### WORK INSTRUCTIONS
Check every line of the data below for "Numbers". Copy each one that has it.
═══ DATA SUPPLIED ═══
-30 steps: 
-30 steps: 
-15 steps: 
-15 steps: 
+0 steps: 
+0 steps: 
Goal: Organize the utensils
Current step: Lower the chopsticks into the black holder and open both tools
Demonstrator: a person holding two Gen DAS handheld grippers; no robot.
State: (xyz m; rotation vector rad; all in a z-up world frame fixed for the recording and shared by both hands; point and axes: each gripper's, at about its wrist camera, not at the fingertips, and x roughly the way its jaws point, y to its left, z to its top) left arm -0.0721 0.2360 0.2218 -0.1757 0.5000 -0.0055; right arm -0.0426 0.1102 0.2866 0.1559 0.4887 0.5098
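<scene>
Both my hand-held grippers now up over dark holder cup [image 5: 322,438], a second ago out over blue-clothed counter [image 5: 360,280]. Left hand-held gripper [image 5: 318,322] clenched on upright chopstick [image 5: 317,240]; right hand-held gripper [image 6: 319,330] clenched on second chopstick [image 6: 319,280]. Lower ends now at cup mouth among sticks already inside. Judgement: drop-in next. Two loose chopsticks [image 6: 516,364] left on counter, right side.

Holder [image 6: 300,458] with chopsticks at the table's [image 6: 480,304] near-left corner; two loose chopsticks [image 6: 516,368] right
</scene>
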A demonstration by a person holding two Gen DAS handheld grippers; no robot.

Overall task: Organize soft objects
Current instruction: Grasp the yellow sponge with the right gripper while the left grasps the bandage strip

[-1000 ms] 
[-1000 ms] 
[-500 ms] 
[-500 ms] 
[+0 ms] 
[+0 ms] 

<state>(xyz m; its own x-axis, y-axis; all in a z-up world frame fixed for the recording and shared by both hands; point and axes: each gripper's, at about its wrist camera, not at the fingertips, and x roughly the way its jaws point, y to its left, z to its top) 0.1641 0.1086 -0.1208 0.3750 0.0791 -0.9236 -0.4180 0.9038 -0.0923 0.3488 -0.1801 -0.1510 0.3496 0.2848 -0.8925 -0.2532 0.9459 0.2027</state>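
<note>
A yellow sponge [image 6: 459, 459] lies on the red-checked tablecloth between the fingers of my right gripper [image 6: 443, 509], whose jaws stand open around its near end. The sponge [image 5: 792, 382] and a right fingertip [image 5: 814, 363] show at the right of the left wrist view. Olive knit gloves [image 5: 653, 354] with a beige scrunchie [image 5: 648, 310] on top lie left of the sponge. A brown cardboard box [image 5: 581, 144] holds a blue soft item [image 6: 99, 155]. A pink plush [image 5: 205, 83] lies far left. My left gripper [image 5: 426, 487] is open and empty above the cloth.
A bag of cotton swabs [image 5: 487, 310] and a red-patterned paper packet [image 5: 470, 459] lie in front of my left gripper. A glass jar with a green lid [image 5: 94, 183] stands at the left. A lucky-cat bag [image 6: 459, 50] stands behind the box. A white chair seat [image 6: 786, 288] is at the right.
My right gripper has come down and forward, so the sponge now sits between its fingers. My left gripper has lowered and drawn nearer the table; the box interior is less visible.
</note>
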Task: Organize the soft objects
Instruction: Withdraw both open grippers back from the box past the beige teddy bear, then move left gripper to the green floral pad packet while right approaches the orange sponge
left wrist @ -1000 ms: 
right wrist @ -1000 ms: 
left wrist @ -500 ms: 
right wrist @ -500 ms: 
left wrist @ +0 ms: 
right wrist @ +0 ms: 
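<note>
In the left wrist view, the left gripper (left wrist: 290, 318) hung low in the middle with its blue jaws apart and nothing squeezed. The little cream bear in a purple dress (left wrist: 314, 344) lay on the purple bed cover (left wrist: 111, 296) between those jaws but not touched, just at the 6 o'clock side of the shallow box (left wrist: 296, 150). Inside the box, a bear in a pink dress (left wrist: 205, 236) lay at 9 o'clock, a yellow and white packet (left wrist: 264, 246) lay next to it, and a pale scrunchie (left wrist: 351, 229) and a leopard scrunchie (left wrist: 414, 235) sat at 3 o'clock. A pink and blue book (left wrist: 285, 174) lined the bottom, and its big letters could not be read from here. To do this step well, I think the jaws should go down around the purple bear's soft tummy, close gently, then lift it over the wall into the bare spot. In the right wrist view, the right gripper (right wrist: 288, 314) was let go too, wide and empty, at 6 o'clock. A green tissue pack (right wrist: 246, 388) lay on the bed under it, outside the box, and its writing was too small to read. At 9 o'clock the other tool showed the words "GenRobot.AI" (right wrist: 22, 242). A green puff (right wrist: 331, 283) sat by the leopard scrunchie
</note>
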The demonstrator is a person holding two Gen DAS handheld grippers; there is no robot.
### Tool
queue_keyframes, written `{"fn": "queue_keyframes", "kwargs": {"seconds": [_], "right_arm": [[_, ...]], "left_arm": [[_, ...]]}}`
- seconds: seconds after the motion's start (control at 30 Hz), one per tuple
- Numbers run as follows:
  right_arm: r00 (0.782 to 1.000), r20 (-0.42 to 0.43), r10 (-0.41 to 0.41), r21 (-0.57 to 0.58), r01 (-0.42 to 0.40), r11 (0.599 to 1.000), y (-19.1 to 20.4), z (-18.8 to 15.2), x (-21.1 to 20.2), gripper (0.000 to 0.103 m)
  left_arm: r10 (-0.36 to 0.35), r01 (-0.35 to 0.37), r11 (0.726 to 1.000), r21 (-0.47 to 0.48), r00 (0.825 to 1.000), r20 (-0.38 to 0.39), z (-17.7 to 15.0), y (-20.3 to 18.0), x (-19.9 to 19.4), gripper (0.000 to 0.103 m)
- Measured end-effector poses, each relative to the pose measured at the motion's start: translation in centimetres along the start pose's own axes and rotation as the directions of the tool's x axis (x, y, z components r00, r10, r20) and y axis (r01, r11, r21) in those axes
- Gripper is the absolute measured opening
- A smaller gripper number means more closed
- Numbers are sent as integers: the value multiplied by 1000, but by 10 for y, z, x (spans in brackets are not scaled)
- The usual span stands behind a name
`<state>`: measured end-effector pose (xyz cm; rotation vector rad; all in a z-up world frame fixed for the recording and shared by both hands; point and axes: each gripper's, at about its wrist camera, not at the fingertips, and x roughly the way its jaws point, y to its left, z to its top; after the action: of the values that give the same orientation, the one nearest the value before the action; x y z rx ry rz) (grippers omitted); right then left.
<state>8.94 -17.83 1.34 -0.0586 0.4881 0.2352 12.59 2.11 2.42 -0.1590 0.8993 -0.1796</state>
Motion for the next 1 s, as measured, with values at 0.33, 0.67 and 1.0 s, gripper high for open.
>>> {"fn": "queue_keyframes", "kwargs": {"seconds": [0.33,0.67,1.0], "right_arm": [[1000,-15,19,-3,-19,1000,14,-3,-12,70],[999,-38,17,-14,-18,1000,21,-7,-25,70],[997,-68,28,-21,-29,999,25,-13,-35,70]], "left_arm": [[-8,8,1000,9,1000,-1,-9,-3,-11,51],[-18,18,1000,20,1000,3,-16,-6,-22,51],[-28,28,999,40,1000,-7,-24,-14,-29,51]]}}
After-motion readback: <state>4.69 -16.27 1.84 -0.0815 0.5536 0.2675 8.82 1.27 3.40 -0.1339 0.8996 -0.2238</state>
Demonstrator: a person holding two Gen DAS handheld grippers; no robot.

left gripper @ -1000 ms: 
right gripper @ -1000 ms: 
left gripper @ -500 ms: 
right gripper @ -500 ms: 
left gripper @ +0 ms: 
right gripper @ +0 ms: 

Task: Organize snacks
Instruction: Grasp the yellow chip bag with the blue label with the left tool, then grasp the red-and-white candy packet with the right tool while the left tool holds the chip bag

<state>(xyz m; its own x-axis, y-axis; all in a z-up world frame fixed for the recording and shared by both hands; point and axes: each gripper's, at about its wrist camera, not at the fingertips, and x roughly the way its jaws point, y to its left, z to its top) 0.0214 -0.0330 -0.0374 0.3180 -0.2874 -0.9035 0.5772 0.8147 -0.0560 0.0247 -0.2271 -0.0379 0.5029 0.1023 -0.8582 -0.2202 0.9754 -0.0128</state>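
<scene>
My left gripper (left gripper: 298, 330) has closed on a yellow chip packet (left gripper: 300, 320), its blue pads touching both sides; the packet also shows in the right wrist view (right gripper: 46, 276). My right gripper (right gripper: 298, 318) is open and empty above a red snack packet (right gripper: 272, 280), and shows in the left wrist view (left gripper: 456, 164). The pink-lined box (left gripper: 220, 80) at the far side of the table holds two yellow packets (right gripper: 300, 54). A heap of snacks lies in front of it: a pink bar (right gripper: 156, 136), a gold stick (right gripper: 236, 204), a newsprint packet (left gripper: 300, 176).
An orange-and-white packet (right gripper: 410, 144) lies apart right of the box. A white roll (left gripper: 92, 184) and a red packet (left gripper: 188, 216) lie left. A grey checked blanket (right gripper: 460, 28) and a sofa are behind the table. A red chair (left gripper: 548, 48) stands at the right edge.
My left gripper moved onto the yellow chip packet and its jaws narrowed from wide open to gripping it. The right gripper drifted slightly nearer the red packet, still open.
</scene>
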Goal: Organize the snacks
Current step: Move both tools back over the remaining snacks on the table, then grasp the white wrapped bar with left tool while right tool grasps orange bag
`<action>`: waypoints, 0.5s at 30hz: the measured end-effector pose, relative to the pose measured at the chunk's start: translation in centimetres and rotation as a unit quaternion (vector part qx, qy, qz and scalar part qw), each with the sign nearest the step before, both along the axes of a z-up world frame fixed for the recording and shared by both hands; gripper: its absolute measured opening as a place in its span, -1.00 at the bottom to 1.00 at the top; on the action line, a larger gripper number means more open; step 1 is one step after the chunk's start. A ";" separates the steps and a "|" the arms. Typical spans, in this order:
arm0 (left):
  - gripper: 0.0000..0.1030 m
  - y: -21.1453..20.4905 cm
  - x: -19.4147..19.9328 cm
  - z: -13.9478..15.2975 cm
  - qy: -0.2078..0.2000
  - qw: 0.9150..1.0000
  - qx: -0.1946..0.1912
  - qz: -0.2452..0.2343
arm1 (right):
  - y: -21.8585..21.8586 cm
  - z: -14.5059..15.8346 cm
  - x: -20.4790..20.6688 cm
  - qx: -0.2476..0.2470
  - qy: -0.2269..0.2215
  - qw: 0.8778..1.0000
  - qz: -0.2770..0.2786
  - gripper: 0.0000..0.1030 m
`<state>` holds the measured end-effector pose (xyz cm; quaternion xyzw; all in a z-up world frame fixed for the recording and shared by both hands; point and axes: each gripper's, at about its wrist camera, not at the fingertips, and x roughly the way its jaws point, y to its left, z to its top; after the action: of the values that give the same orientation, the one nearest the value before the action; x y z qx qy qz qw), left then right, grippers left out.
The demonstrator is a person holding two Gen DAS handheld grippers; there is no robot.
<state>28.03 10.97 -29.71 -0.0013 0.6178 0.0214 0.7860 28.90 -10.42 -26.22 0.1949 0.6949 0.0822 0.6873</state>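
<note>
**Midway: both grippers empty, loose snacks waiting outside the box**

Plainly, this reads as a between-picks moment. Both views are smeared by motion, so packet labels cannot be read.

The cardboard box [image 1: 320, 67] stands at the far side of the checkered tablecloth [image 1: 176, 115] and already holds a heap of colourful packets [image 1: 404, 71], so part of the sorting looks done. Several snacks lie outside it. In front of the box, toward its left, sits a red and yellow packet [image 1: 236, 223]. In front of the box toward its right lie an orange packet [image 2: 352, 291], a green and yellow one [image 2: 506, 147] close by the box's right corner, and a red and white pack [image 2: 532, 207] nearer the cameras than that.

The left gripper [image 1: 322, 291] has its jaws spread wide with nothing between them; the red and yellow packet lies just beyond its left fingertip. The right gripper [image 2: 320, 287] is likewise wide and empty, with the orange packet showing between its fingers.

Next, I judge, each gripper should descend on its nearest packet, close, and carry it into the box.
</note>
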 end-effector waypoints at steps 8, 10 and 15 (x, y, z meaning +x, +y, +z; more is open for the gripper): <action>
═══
### SOLUTION FOR THIS PROBLEM
- Numbers run as follows:
- Numbers are sent as integers: the value multiplied by 1000, but by 10 for y, z, x (spans in brackets are not scaled)

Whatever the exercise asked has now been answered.